StateMachineVisualization¶
Renders state machines using pydot and applies custom AgentsPype styling. The visualize_with_current_state(state_machine) method highlights the currently active state.
PublishingVisualization¶
Takes an AgentPublishing class (or instance) and renders its EventPublication attributes as a graph. Calls get_event_definitions() to enumerate publications.
ListeningVisualization¶
Takes an AgentListening class (or instance) and renders its callback methods as a graph. Calls get_event_definitions() to enumerate subscriptions.
AgentVisualization¶
The top-level orchestrator. Owns instances of the three component visualizers and merges their graphs into a single comprehensive diagram. Also provides per-component convenience methods (visualize_state_machine_only, visualize_publishing_only, visualize_listening_only, create_component_diagrams).
Direct Use of Visualization Classes¶
You can use the component visualizers directly without an agent instance:
from agentspype.visualization.state_machine_visualization import StateMachineVisualization
from agentspype.visualization.publishing_visualization import PublishingVisualization
from agentspype.visualization.listening_visualization import ListeningVisualization
# Visualize just the state machine class (no instance needed)
viz = StateMachineVisualization()
graph = viz.visualize(agent.machine, save_file=True, filename="fsm")
# Visualize a publishing class
pub_viz = PublishingVisualization()
graph = pub_viz.visualize(WorkerPublishing, save_file=True, filename="publishing")
# Visualize a listening class
listen_viz = ListeningVisualization()
graph = listen_viz.visualize(WorkerListening, save_file=True, filename="listening")
Working with pydot Graphs¶
All visualization methods return a pydot.Dot object.
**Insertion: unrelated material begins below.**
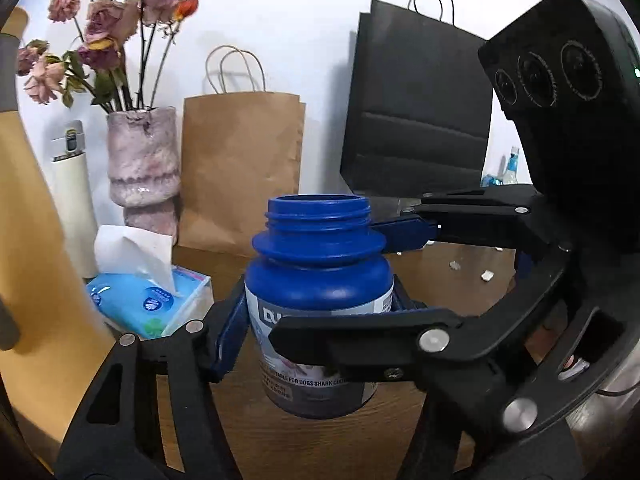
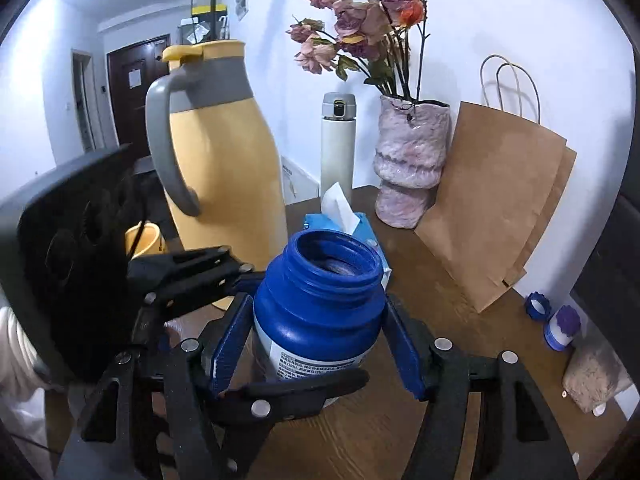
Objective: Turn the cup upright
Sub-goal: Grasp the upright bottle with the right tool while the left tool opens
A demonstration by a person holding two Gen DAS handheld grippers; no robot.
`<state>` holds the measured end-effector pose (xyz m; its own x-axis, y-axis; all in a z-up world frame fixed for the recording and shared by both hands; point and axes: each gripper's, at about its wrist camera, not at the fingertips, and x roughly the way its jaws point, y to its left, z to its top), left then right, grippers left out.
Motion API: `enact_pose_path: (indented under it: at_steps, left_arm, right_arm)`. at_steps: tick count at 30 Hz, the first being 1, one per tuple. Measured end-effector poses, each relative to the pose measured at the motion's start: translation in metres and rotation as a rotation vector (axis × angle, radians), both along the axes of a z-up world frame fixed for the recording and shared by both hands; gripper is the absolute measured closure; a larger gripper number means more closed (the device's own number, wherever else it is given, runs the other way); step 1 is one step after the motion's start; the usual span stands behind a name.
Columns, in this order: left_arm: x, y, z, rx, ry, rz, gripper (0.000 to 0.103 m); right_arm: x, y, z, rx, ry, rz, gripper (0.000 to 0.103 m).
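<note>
The cup is a blue plastic jar (image 1: 318, 292) with a white label and an open threaded mouth. It stands upright on the wooden table (image 1: 440, 276). My left gripper (image 1: 316, 320) is shut on the jar's body. My right gripper (image 2: 316, 344) also brackets the jar (image 2: 316, 304) from the other side; its blue pads (image 2: 228, 344) lie along the jar's sides, and I cannot tell whether they press on it. The right gripper's fingers (image 1: 404, 232) show in the left wrist view, one at the jar's neck, one across its label.
A blue tissue pack (image 1: 148, 300) lies left of the jar. Behind stand a pink vase of dried roses (image 1: 142, 168), a white flask (image 1: 74, 200), a yellow jug (image 2: 218, 148), a brown paper bag (image 1: 240, 168) and a black bag (image 1: 416, 120). Small blue-capped items (image 2: 560, 326) sit at the right.
</note>
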<state>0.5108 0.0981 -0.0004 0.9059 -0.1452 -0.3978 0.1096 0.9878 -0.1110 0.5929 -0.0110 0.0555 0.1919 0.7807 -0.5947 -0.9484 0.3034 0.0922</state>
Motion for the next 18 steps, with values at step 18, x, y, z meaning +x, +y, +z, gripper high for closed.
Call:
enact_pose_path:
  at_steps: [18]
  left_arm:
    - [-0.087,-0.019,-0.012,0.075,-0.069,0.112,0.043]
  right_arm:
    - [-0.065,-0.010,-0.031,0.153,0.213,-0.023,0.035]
You can manipulate the graph before saving:
graph = agent.visualize()
# Add a custom note
import pydot
note = pydot.Node("note", label="Generated 2026-01-01", shape="note", fillcolor="lightyellow")
graph.add_node(note)
# Render to different formats
graph.write_svg(".diagrams/agent.svg")
graph.write_pdf(".diagrams/agent.pdf")
# Or get the DOT source
print(graph.to_string())
Example¶
from agentspype.agent.agent import Agent
from agentspype.agent.definition import AgentDefinition
# ... (define all components as in quickstart) ...
agent = ExampleAgent({})
# Drive the state machine to a mid-run state
agent.machine.begin_processing()
agent.machine.wait_for_input()
# Visualize with current state highlighted
agent.visualize(
save_file=True,
filename="example_mid_run",
output_dir=".diagrams",
show_current_state=True, # highlights "Waiting" state in gold
)
# Quick state machine only
agent.visualize_state_machine(save_file=True)
# Clean up
agent.teardown()
After running, check the .diagrams/ directory for the generated PNG files.